Post n°131 pubblicato il 12 Aprile 2009 da comando101

Spesso le mie riflessioni le prendo curiosando sui blog, cerco di intuire i movimenti della mente,

qualche volta dell’anima di chi scrive. Parole, immagini, scomposte, ricomposte in un continuo

rimescolare di tasselli, blog che si incrociano, verità dette o solo accennate, e così via, le emozioni,

gli scritti fatti ad arte a stimolare una reazione, quelli buttati lì come una esca che penzola da un

amo per una varietà di intenti ora celati ora palesi.

Ci si imbatte in menti semplici, ora tortuose, mi piace capire, è un po' lo sfogliare di un pensiero,

seguire il filo di una intelligenza per comprendere il suo modo di vedere le cose.

E’ in fondo la tecnica che ben conosce il giocatore di scacchi, immedesimarsi nell’avversario,

proiettare le sue mosse per controbatterle.
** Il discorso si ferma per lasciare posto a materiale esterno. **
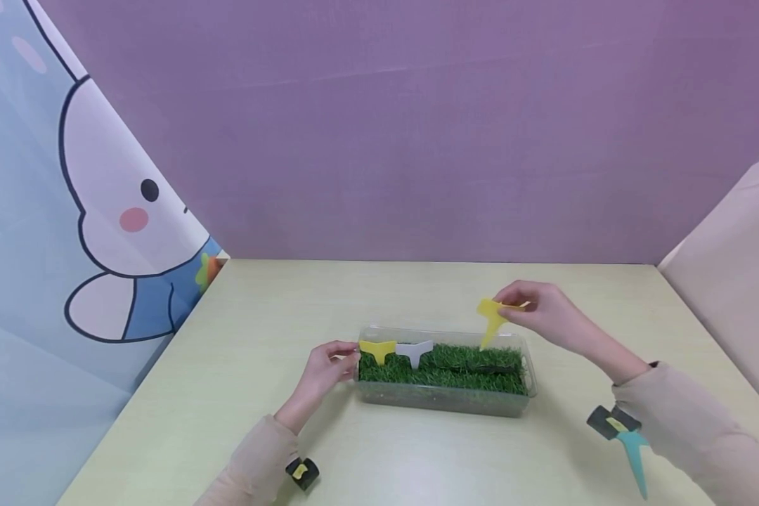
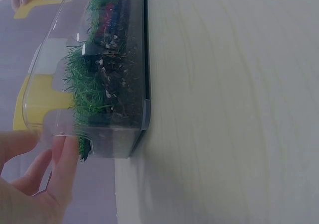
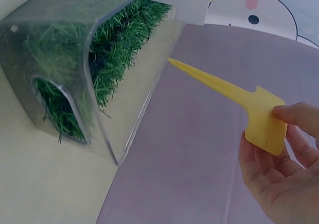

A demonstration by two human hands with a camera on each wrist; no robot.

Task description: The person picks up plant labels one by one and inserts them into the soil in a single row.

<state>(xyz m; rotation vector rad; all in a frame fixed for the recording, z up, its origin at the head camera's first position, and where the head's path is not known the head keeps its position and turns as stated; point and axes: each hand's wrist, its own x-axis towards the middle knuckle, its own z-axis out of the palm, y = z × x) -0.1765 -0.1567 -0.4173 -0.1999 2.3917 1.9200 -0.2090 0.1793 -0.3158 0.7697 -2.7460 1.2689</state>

Qui, ovviamente, non vi è nessun fine di giocare a

scacchi, nessun fine di ingaggiare una partita ma semplicemente il voler accrescere la propria

conoscenza.

A qualcuno poco importa,  si va sul pratico, si curano i propri interessi in un: Sai che mi frega di

tutto questo?

Eterogeneità dell’essere umano, da chi si racchiude a chi si espande ognuno ritrovando il suo

piacere, il suo tornaconto.

Una cosa si ripete ciclicamente, ripetuta costantemente di fronte alla realtà, una realtà sfrondata,

potata dei suoi rami di mandorli in fiore ed ora solo ingombranti legni secchi come dita di vecchia

megera protesi al cielo: Andare avanti.

E’ quasi una parola d’ordine, un volersi risollevare interiore, quel volere chiudersi una porta alle

spalle, ora sbattendola con rabbia, ora semplicemente tirandola dolcemente uscendone fuori.

Si esce da un rapporto, da un legame che ci stava stretto, che ci faceva soffrire, che ci dava quel

senso di soffocamento che faceva stare male. Alcune volte è dura, rimpianti, ricordi, domande

che continuano a vagare per la mente come palline di un flipper che urtano e rimbalzano ma

bisogna sempre andare avanti.

In altri casi sovviene quel senso di euforia, sollevati da una cappa di cui avvertivamo il peso, ma

non la consapevolezza completa, e ci si sente più leggeri, come quell’uscire di casa dopo giorni e

 giorni di cielo plumbeo e vedere il sole.